▸ Description of the task
In the material below, repeat only the lines from the one that holds "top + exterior" through the final line, exactly as they stand.

▸ Provided data
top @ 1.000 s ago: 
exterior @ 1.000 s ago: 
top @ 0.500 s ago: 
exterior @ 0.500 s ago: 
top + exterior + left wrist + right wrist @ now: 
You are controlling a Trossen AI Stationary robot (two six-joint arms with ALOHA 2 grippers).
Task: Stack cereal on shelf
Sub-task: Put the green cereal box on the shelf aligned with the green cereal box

▸ Answer to the problem
top + exterior + left wrist + right wrist @ now: 
You are controlling a Trossen AI Stationary robot (two six-joint arms with ALOHA 2 grippers).
Task: Stack cereal on shelf
Sub-task: Put the green cereal box on the shelf aligned with the green cereal box

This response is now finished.